When reading about Montessori education, you will occasionally see reference to the “Montessori three year cycle.” Unless you are a Montessori educator, it is unlikely that you have thought much about the Montessori method and its nuances. As a parent of Montessori ‘kids’ whose ages range from 21 to 4 years old, I can assure you that it is a core tenet of Montessori education.
Dr. Maria Montessori invested years into the scientific observation of children. The Montessori method has been adopted globally and is a testament to the universal truths institutionalized in her program. I remember very vividly the conviction with which I was first ‘told’ about the three-year cycle in the context of Montessori education – the enthusiasm was a little overwhelming. After watching my oldest children grow into young adults, I would offer nothing other than Montessori education to my youngest children.
What are Montessori Planes of Development?
The context within which the Montessori three year cycle is understood falls within the concept of planes of development. These are the greater stages of development as defined within the Montessori method.
Dr. Maria Montessori also believed that the needs of each plane of development must be fully satisfied in order for the individual to pass into the next stage of development. The 1st and 3rd planes are considered to be periods of creation, while the 2nd and 4th planes are periods of consolidation. Needless to say, there have been books, dissertations and theses written about each aspect of the different planes.
The Three-Year Cycles within Each Plane
According to the Montessori method, each plane of development is associated with two (2) three-year cycles. The cycles continue to repeat within and between the different planes of development. Within the first plane of development, there are two (2) Montessori three-year cycles:
- Ages 0 – 3: the “unconscious” Absorbent Mind
- Ages 4 – 6: the “conscious” Absorbent Mind
Both are characterized as sensitive periods of development, which include intense needs for order, language, refinement of the senses and movement.
My personal observations of the Montessori method as far as three-year cycles are concerned are rooted in a layman’s explanation of what happens during the second three year cycle.
Children ‘shop around’ during the the first year of the cycle by observing the older children in the classroom. During the second year, they attempt new things. By the third year, they have mastered materials and demonstrate their expertise by helping younger children learn those materials.
The prepared environment of the Montessori classroom is something to behold. It enables physical independence in children that enable them to claim that “I can do it myself!” To parents, the squeals of joy will justify any sacrifice that may have to be made to pay tuition.

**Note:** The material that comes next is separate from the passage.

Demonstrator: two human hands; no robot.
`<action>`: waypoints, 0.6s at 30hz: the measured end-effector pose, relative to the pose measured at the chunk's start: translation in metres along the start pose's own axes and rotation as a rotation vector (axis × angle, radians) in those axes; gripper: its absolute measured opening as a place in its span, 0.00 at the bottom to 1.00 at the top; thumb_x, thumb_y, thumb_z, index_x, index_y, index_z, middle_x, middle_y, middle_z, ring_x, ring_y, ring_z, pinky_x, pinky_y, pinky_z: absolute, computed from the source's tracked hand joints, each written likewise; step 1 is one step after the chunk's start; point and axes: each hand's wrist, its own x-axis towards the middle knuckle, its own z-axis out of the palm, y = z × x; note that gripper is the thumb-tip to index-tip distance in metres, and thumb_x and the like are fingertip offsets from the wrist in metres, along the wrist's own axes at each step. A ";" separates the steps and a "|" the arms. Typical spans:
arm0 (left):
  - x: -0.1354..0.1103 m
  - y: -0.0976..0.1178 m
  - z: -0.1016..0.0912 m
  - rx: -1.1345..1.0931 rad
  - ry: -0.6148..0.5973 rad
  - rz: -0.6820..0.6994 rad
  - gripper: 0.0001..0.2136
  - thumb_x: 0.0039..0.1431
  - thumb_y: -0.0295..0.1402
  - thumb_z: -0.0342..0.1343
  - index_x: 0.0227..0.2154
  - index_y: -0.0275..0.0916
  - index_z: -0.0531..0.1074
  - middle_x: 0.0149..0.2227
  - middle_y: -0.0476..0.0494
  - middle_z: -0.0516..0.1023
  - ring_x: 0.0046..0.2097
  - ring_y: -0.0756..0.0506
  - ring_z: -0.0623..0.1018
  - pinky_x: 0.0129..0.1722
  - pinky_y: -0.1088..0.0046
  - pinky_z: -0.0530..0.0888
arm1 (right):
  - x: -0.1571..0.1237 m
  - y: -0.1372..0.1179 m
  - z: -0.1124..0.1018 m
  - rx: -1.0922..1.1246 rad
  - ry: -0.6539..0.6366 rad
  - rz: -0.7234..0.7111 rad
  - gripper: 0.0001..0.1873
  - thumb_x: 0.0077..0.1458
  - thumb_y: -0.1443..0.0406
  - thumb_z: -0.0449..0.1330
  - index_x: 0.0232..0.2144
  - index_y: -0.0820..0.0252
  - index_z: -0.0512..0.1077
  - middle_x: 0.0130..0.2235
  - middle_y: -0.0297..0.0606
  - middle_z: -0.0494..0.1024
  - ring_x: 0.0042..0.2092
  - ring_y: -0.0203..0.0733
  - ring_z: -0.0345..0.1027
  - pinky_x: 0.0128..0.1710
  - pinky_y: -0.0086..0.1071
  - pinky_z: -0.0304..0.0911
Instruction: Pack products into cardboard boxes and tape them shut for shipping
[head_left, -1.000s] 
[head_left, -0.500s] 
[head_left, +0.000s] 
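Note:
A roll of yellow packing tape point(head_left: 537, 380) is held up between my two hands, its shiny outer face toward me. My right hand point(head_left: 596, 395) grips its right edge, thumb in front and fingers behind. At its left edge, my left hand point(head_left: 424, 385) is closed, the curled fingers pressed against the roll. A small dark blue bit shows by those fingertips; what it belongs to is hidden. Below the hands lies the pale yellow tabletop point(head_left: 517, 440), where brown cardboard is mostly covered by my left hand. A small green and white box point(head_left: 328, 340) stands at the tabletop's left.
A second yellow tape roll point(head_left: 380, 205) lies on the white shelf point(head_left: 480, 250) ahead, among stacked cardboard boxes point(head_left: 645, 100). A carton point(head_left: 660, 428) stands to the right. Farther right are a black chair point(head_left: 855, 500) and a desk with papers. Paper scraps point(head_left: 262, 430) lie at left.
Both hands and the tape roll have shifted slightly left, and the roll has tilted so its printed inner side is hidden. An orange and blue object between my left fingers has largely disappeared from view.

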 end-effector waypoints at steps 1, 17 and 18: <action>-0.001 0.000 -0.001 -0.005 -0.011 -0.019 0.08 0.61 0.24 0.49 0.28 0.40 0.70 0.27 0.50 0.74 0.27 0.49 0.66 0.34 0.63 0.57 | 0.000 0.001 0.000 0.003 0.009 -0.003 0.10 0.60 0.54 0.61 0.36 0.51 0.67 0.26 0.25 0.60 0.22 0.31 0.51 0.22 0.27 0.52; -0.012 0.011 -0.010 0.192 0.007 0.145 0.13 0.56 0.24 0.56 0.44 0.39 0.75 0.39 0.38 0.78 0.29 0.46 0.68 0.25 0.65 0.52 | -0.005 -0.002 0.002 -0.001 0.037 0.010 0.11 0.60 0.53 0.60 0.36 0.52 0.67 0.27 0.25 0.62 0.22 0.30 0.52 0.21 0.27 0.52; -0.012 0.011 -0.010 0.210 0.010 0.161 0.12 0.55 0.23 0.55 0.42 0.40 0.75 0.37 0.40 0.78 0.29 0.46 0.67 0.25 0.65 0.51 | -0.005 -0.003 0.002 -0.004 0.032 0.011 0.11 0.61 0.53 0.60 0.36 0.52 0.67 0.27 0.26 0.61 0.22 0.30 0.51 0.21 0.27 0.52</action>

Our family was confronted with the difficult choice of sending our five-year old to public kindergarten or remaining with Montessori to complete the Montessori three year cycle. Since our school district offers only half-day kindergarten, we ultimately split his day between public and Montessori.
The third year has been referred to as a capstone year for the Montessori three year cycle. I believe it to be true. I have observed my child’s tremendous frustration after a morning at public kindergarten, which seems to be cured only by an afternoon at Mansio Mens Montessori. All children are different, but do not discount the Montessori three year cycle when you are asked if your child will be returning to Montessori for kindergarten.